> [What is needed]: Where the material below has a line containing "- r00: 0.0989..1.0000", start repeating exactly, and keep going through the line containing "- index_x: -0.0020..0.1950", with no other lines.

> [Data block]:
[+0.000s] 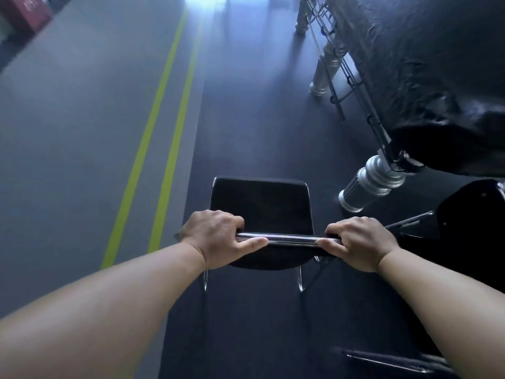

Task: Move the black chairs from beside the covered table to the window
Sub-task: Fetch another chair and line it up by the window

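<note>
A black chair with chrome legs stands on the dark floor in the middle of the head view, its seat facing away from me. My left hand grips the left end of the chrome top bar of its backrest. My right hand grips the right end of the same bar. The table covered in black cloth runs along the right side. A second black chair stands beside it at the right edge, partly cut off. Bright light falls on the floor at the top centre.
Silver turned table legs stand close to the right of the held chair. Two yellow-green floor lines run away along the left. A dark red box sits at the far top left. A chrome chair frame lies low at bottom right.
</note>
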`<action>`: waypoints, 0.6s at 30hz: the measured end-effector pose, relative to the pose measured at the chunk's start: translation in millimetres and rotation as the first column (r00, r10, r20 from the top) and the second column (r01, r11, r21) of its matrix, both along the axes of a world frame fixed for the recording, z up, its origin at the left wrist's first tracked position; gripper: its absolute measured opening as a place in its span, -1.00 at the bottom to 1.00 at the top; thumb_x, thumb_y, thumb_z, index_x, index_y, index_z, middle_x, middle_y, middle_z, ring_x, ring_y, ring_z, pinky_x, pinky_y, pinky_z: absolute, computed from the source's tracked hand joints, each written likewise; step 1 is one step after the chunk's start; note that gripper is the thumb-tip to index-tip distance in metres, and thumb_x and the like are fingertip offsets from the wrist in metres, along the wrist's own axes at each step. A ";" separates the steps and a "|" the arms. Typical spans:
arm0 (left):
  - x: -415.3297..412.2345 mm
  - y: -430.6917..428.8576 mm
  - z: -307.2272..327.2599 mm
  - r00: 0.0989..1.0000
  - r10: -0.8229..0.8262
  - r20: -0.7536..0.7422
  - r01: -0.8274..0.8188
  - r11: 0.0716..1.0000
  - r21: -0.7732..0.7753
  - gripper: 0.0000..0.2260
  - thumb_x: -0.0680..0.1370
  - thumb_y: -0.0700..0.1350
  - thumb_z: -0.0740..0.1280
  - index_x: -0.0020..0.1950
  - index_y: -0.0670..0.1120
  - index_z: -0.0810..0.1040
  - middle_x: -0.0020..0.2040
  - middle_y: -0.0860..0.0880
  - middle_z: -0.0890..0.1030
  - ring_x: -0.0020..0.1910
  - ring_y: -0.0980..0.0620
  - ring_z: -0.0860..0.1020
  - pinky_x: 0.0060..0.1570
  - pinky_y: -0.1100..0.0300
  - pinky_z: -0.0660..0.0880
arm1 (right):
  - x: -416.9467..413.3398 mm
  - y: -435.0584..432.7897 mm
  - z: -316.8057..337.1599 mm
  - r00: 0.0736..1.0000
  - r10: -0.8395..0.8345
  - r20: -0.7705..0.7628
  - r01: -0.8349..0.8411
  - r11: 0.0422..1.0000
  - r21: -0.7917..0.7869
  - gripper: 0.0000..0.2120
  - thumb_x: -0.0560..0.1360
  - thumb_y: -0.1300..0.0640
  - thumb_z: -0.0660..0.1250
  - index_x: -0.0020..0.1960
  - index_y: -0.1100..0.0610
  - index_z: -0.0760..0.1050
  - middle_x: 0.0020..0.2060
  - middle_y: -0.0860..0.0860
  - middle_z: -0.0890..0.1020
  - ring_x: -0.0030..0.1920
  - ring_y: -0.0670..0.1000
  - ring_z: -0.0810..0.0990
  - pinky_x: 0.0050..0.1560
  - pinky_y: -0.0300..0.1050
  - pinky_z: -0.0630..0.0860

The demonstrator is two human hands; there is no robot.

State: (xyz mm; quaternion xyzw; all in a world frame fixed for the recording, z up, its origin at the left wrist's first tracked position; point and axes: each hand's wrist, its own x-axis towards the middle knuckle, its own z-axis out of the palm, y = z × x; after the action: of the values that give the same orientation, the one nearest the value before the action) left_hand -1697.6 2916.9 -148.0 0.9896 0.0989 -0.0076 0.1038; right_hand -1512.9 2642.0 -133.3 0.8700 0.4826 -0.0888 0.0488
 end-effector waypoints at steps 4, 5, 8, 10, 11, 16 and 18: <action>31.9 3.7 2.3 0.997 0.076 -0.008 -0.076 0.997 0.016 -0.22 0.25 0.67 -0.28 -0.28 0.10 0.43 -0.29 0.15 0.54 -0.24 0.05 0.50 -0.28 0.11 0.28 | 42.4 14.6 -0.2 0.997 0.070 0.009 -0.070 0.997 0.009 -0.20 0.38 -0.55 -0.28 -0.09 -0.06 0.54 -0.18 -0.10 0.63 -0.11 -0.01 0.59 -0.13 -0.06 0.46; 37.9 6.2 2.2 0.996 0.088 -0.013 -0.088 0.996 0.013 -0.25 0.27 0.66 -0.26 -0.29 0.10 0.42 -0.31 0.15 0.52 -0.24 0.05 0.51 -0.28 0.11 0.27 | 49.8 18.4 -1.0 0.997 0.077 0.013 -0.078 0.997 0.012 -0.20 0.38 -0.55 -0.28 -0.09 -0.05 0.54 -0.18 -0.10 0.63 -0.12 -0.01 0.59 -0.13 -0.06 0.46; 59.3 17.0 2.4 0.993 0.121 -0.014 -0.121 0.992 0.034 -0.27 0.28 0.66 -0.23 -0.30 0.10 0.42 -0.36 0.15 0.47 -0.27 0.05 0.48 -0.31 0.12 0.24 | 75.0 32.5 -2.2 0.995 0.094 0.027 -0.095 0.995 0.030 -0.21 0.39 -0.55 -0.27 -0.12 -0.03 0.53 -0.19 -0.09 0.64 -0.13 0.01 0.60 -0.13 -0.05 0.48; 75.7 30.0 2.3 0.991 0.132 0.001 -0.132 0.989 0.061 -0.23 0.28 0.65 -0.28 -0.29 0.09 0.44 -0.39 0.15 0.44 -0.29 0.04 0.46 -0.32 0.12 0.23 | 91.5 45.4 -2.6 0.995 0.095 0.023 -0.095 0.995 0.032 -0.21 0.39 -0.55 -0.27 -0.12 -0.02 0.52 -0.19 -0.08 0.64 -0.13 0.02 0.60 -0.12 -0.05 0.49; 82.5 37.9 2.7 0.990 0.138 0.007 -0.138 0.988 0.066 -0.21 0.28 0.65 -0.30 -0.29 0.09 0.45 -0.39 0.14 0.45 -0.29 0.03 0.46 -0.33 0.12 0.23 | 96.9 52.3 -2.6 0.995 0.093 0.023 -0.094 0.995 0.040 -0.21 0.39 -0.55 -0.26 -0.13 -0.01 0.52 -0.19 -0.07 0.64 -0.13 0.03 0.60 -0.11 -0.04 0.49; 129.7 98.6 2.7 0.992 0.115 0.042 -0.118 0.989 0.091 -0.18 0.28 0.64 -0.33 -0.32 0.06 0.46 -0.34 0.09 0.54 -0.26 -0.01 0.51 -0.32 0.12 0.29 | 131.7 102.2 -3.3 0.995 0.069 0.068 -0.074 0.994 0.076 -0.21 0.40 -0.54 -0.26 -0.15 0.02 0.51 -0.23 -0.05 0.64 -0.13 0.08 0.61 -0.14 -0.05 0.48; 149.1 123.4 2.6 0.995 0.090 0.052 -0.095 0.990 0.105 -0.20 0.28 0.64 -0.32 -0.35 0.05 0.42 -0.36 0.07 0.53 -0.29 -0.02 0.49 -0.33 0.12 0.28 | 145.4 122.4 -4.5 0.996 0.056 0.076 -0.062 0.995 0.079 -0.20 0.40 -0.55 -0.27 -0.15 0.02 0.51 -0.23 -0.05 0.64 -0.13 0.09 0.61 -0.14 -0.05 0.47</action>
State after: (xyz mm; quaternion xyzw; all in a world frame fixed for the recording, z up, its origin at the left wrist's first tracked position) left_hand -1548.5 3040.2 -145.3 0.9880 0.1425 0.0257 0.0530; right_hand -1367.5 2764.5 -137.8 0.8593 0.5092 -0.0355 0.0340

> [Written answer]:
  - r00: 0.0989..1.0000
  - r10: -0.8229..0.8262
  - r20: -0.7536..0.7422
  - r01: -0.8274..0.8188
  - r11: 0.0716..1.0000
  - r21: -0.7732..0.7753
  - gripper: 0.0000..0.2260
  - thumb_x: -0.0680..0.1370
  - thumb_y: -0.0700..0.1350
  - thumb_z: -0.0740..0.1280
  - index_x: -0.0020..0.1950

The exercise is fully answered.